The problem with this board however, is that in its default configuration only seems to work reliably with the card/key-fob that it was packaged with. It doesn't to work with other mifare cards (e.g. OV-chipkaart).
This project is about modifying this board to make it actually work with other mifare cards.
My two main suspicions why this board doesn't quite work, are:
- some software problem, quite a few things can be modified in software (conductance of the driving transistors, sensitivity settings)
- some hardware problem, either using the wrong circuit between the chip and the antenna, or using sub-standard components in the circuit
I've played a lot already with the software settings, but can't seem to make a change that actually improves performance with the non-working mifare cards.
With respect to hardware, I ordered two of these boards, and one of them came with a poorly soldered capacitor (C8). This one actually worked with a mifare light card! Properly soldering the capacitor made it no longer work. It also gave me a chance to measure the capacitor value, it has a value about 220 pF.
The image on the right shows the reverse engineered part of the circuit that sits between the RC522 chip and the reader/writer coil. The reader/writer coil itself consists of 4 turns, each about 40x35 mm, with an estimated total inductance of about 1 uH, it is center-tapped to the TVSS signal. Assuming the total coil length is 54 cm, copper thickness is 35 um, trace width is 0.8 mm, the resistance can be calculated to be about 0.33 ohm. I was able to measure C8/C9 (220 pF), somehow I couldn't get a capacitance reading of circuit parts C6/C7/C10/C11.
This schematic only vaguely resembles the example circuit in the datasheet. For example, I don't see any resistance in the resonance circuit to bring down the quality factor.
Resonance capacitance fix
TDLR, my most up-to-date fix is:
- replace C8 and C9 with a 100 pF capacitor
This enables reading of all cards I currently own, but seems to reduce the reading distance a bit for the card that came shipped with it.
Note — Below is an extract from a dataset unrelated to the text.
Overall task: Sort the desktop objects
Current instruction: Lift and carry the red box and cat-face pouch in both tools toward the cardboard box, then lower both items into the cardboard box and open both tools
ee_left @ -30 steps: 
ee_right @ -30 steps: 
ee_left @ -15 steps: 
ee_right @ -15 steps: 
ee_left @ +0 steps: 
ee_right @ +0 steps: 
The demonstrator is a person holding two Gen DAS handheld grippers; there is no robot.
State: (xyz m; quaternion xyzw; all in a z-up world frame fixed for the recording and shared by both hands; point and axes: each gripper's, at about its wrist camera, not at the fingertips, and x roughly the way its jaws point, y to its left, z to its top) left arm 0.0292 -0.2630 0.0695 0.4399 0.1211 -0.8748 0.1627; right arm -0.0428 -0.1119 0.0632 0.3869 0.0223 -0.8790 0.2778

I can't really justify the 100 pF value. It's been determined empirically. With this value, the resonant circuit sees about the same capacitance (200 pF) as it saw in the not-properly-soldered-but-working situation (220 pF), only now more symmetrical.
Damping resistor fix
This has not been tested yet, only theoretically determined.
The fix is to replace C10/C11 with resistors, resulting in a _parallel_ damped resonant circuit. The theory is that we need some damping in the resonant circuit to widen its bandwidth. Probably C10/C11 don't actually do much (couldn't measure capacitance, so it's likely to be a rather small value compared to C8/C9, probably very much smaller than 100 pF), so we can safely replace these capacitors by resistors. The resistor value is chosen such the resonant circuit gets a Q of about 35, as recommended in the antenna design application note.
Given an L of 0.5 uH (for one half of the reader/writer coil), a C of 220 pF (C8/C9) and a desired Q of 35, the parallel resistance to be substituted in place of C10/C11 should be about 1700 ohm.